The integral negative pressure wound therapy device may further having a ratchet mechanism comprising a ratchet wheel and a pawl. The ratchet wheel has teeth on its outer perimeter and defines a hole through its center. The shaft passes through the respective hole. The ratchet wheel is fixed to the shaft, thereby the ratchet wheel replicates both vertical and rotational motion of the shaft. The pawl is connected to the housing from one end and is configured to engage and disengage with the teeth of the ratchet wheel from the other end in lock and unlock states, respectively. The ratchet mechanism is configured to permit the rotation of the rotor in the first direction and to prevent the rotation of the rotor in the second direction in the lock state when the pawl is engaged with the ratchet wheel. Thereby, in the lock state, when the string is pulled, the ratchet mechanism allows the rotor to rotate in the first direction and evacuate a volume of air from the wound environment to the outside environment, and when the string is released the ratchet mechanism prevents the rotor to rotate in the second direction and transfer a volume of air from the outside environment to the wound environment.

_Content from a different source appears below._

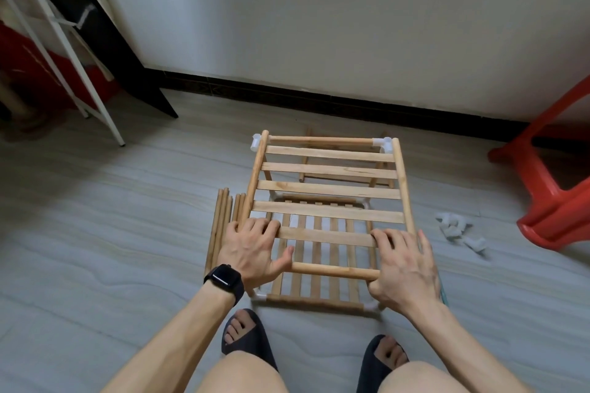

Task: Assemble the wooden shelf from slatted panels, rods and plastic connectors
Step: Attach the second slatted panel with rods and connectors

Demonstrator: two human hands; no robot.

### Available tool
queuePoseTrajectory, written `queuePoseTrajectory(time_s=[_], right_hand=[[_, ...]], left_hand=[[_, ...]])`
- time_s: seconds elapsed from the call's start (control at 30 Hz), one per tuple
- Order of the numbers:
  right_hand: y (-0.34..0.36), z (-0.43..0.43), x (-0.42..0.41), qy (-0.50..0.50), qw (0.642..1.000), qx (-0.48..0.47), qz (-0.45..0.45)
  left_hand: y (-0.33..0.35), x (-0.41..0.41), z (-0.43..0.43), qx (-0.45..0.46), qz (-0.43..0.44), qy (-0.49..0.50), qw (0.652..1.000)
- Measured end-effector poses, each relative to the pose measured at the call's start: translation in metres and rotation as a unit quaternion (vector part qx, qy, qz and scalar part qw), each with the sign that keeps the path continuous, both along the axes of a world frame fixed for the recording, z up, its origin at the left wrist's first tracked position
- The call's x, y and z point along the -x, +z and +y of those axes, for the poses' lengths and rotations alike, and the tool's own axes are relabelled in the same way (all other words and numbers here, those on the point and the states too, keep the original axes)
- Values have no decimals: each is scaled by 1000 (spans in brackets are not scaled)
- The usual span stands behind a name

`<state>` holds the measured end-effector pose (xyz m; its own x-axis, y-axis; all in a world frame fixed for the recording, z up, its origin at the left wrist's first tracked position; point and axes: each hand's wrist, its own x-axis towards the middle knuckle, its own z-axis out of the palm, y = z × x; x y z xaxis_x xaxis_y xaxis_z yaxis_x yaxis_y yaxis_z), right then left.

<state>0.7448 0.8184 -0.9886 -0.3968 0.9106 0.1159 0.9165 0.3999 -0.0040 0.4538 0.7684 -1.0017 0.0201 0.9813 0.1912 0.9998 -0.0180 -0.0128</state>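
Our left hand (255, 249) grasps the near left corner of the top panel (329, 188), fingers curled over a slat and thumb laid against the front rod (335, 270). A black watch (225, 279) sits on that wrist. Our right hand (404, 265) holds the near right corner the same way, fingers hooked over the same slat and the rod's end tucked into the palm. We hold the panel tilted, its near edge towards us and its far edge, with a white connector (381, 143) at the corner, towards the wall. Directly under it a second panel (316, 287) lies flat on the floor (127, 233), its slats running crosswise to those above and white connectors at its near corners. Whether the two panels are joined we cannot tell. Spare rods (220, 223) lie bundled on the floor just left of the panels, beside our left hand. Loose connectors (459, 231) lie in a small heap to the right, near a red stool (555, 188). Our feet in dark sandals (247, 338) rest just short of the lower panel.
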Motion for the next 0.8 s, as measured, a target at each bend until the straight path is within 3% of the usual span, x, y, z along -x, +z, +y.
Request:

The integral negative pressure wound therapy device may further having a pressure-limiting bottleneck design on the first opening of the tube. The pressure-limiting bottleneck design is configured to start collapsing and reducing the diameter of the first opening of the tube when the negative pressure inside the wound environment is within an aimed pressure range. The aimed pressure range is between 60 mm Hg and about 180 mm Hg. When the reduced pressure inside the wound environment exceeds the aimed pressure range, the pressure-limiting bottleneck design closes the first opening and the channel and prevents any fluid communication between the wound environment and the outside environment. The pressure-limiting bottleneck design on the first opening of the tube ensures that the negative pressure inside the wound environment never exceeds the aimed pressure range.

The foregoing is considered as illustrative only of the principles of the invention. Further, since numerous modifications and changes will readily occur to those skilled in the art, it is not desired to limit the invention to the exact construction and operation shown and described, and accordingly, all suitable modifications and equivalents may be resorted to, falling within the scope of the invention.

With respect to the above description, it is to be realized that the optimum relationships for the parts of the invention in regard to size, shape, form, materials, function, and manner of operation, assembly, and use are deemed readily apparent and obvious to those skilled in the art, and all equivalent relationships to those illustrated in the drawings and described in the specification are intended to be encompassed by the present invention.